Complex fluids

Complex fluids

Complex fluids are binary mixtures that have a coexistence between two phases: solid–liquid (suspensions or solutions of macromolecules such as polymers), solid–gas (granular), liquid–gas (foams) and liquid–liquid (emulsions). They exhibit unusual mechanical responses to applied stress or strain due to the geometrical constraints that the phase coexistence imposes. The mechanical response includes transitions between solid-like and fluid-like behavior as well as fluctuations. Their mechanical properties can be attributed to characteristics such as high disorder, caging, and clustering on multiple length scales.
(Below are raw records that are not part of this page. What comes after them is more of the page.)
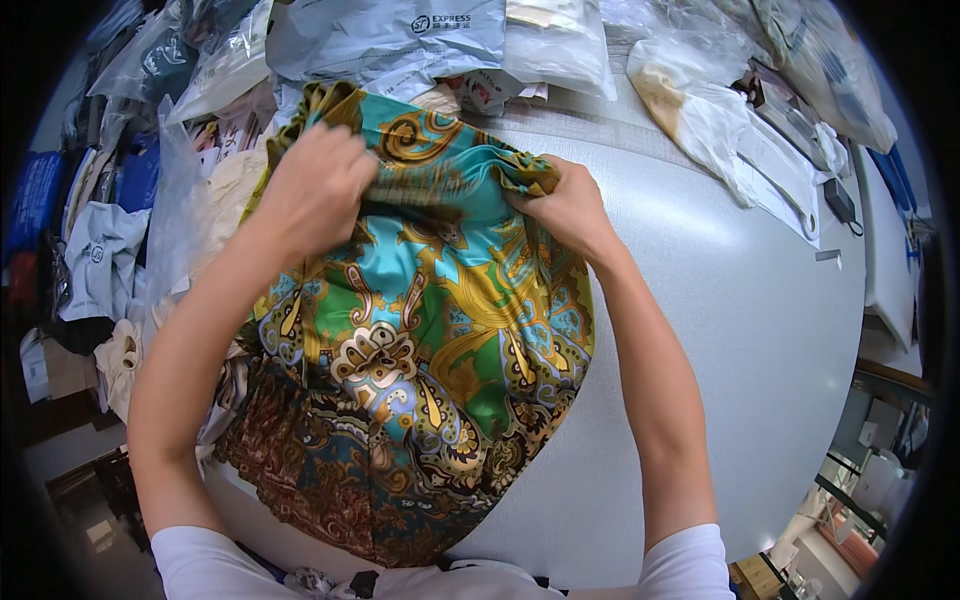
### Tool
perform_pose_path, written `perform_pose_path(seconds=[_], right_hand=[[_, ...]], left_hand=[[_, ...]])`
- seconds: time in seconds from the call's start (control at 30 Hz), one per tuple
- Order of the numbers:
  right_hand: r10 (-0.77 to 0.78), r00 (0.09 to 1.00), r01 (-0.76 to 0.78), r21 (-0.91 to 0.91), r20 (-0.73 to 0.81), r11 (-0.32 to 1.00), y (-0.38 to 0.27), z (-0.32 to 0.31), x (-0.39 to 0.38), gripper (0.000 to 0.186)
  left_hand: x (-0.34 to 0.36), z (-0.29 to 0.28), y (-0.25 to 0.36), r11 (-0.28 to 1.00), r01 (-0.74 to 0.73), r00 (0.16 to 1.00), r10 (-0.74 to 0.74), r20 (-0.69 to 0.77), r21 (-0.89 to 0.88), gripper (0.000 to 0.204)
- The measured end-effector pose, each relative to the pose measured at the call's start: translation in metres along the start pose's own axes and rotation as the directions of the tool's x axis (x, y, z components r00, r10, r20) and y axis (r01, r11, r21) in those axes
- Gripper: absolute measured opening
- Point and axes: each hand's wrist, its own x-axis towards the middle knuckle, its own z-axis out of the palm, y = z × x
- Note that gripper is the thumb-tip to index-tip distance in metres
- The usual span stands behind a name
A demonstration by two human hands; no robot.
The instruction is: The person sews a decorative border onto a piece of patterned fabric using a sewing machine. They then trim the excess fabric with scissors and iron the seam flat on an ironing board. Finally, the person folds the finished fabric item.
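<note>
A shiny patterned garment in turquoise, green, gold and brown is spread over the table toward me, its exact kind not plain. My left hand, a little blurred, is closed on the gathered upper left edge. At the upper right edge my right hand pinches a bunched fold between thumb and fingers. Between both hands the fabric is drawn up in blurred creases. Darker brown paisley cloth makes up the lower part, which hangs at the table's near edge.
The pale grey table extends to the right. Grey plastic mailing bags lie along the back. Clear plastic bags and a small black object are at the far right. Bagged and folded cloth crowds the left side.
</note>
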Motion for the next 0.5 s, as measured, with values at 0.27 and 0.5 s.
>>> perform_pose_path(seconds=[0.27, 0.5], right_hand=[[-0.205, 0.973, 0.186, -0.163, -0.11, 0.969, -0.016, 0.003, -0.031, 0.039], [-0.651, 0.755, 0.44, -0.672, -0.082, 0.595, -0.047, 0.011, -0.053, 0.033]], left_hand=[[-0.061, -0.017, 0.054, 0.964, 0.261, 0.963, -0.256, 0.085, -0.051, 0.029], [-0.059, -0.013, 0.034, 0.904, 0.366, 0.912, -0.302, 0.28, -0.219, 0.037]])
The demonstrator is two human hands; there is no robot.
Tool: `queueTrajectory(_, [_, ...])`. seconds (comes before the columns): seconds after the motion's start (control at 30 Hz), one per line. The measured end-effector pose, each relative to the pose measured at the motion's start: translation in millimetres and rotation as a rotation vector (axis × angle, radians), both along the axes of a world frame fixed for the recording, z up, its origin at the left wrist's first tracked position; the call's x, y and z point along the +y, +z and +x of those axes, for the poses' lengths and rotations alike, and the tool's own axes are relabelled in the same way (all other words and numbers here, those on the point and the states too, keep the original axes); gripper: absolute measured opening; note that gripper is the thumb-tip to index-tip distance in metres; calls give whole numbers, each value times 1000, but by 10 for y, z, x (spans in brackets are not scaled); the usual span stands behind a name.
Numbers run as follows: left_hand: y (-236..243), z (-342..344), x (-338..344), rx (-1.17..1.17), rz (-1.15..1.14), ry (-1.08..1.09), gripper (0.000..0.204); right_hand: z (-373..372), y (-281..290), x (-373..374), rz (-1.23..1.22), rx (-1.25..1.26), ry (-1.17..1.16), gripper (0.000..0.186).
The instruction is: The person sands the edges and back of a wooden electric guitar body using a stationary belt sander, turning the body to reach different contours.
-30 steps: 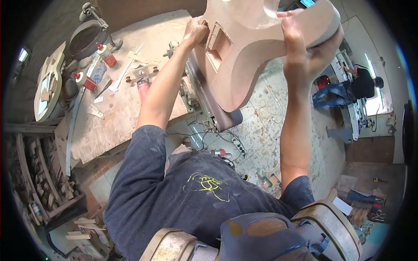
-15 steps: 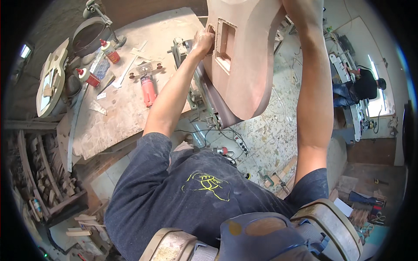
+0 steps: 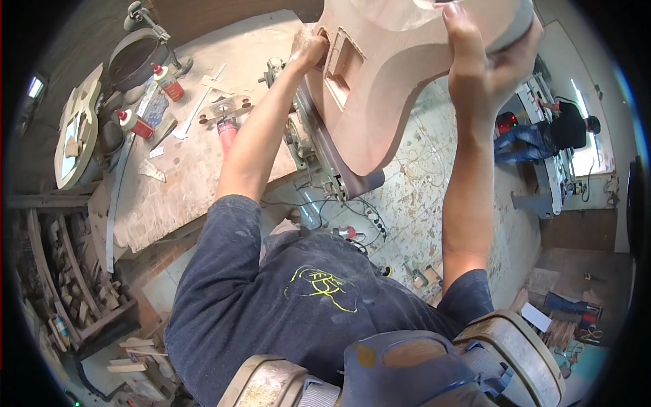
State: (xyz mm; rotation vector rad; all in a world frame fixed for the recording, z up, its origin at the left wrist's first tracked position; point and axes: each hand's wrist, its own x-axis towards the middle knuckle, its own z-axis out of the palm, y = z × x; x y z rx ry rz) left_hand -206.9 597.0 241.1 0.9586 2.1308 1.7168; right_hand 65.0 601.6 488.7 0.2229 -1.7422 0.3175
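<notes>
I grip a pale wooden guitar body [image 3: 376,88] with rectangular cut-out cavities, held over a belt sander [image 3: 359,183] with a dark belt. My left hand [image 3: 308,47] is closed on the body's left side by a small cavity. My right hand [image 3: 488,68] wraps round its curved upper right part, thumb on the face. The body overlaps the belt at its left side; I cannot tell exactly where they touch. Beside the sander, a red power tool [image 3: 227,136] lies on the workbench [image 3: 149,210], partly behind my left forearm.
Glue bottles [image 3: 166,81], a lamp [image 3: 132,24] and another guitar body [image 3: 74,136] stand at the left. A wooden rack [image 3: 78,278] holds offcuts. A co-worker [image 3: 563,129] works at a machine on the right. Cables [image 3: 366,217] and clamps [image 3: 420,278] lie on the floor.
The guitar body swung upright half a second ago and has tilted back, close to its earlier angle. My right hand went up and has come down again; my left hand shifted slightly.
</notes>
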Motion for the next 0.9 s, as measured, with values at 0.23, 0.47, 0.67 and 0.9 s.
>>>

Shaving cream is an example of a complex fluid. Without stress, the foam appears to be a solid: it does not flow and can support (very) light loads. However, when adequate stress is applied, shaving cream flows easily like a fluid. On the level of individual bubbles, the flow is due to rearrangements of small collections of bubbles. On this scale, the flow is not smooth, but instead consists of fluctuations due to rearrangements of the bubbles and releases of stress. These fluctuations are similar to the fluctuations that are studied in earthquakes.


The dynamics of the particles in complex fluids are an area of current research. Energy lost due to friction may be a nonlinear function of the velocity and normal forces. The topological inhibition to flow by the crowding of constituent particles is a key element in these systems. Under certain conditions, including high densities and low temperatures, when externally driven to induce flow, complex fluids are characterized by irregular intervals of solid-like behavior followed by stress relaxations due to particle rearrangements. The dynamics of these systems are highly nonlinear in nature. The increase in stress by an infinitesimal amount or a small displacement of a single particle can result in the difference between an arrested state and fluid-like behavior.

Although many materials found in nature can fit into to the class of complex fluids, very little is well understood about them. Inconsistent and controversial conclusions concerning their material properties still persists. The careful study of these systems may lead to "new physics" and new states of matter. For example, it has been suggested that these systems can jam and a "jamming phase diagram" can be used to consider how these systems can jam and unjam. It is not known whether further research will demonstrate these findings, or whether such a theoretical framework will prove useful. As yet this large body of theoretical work has been poorly supported with experiments.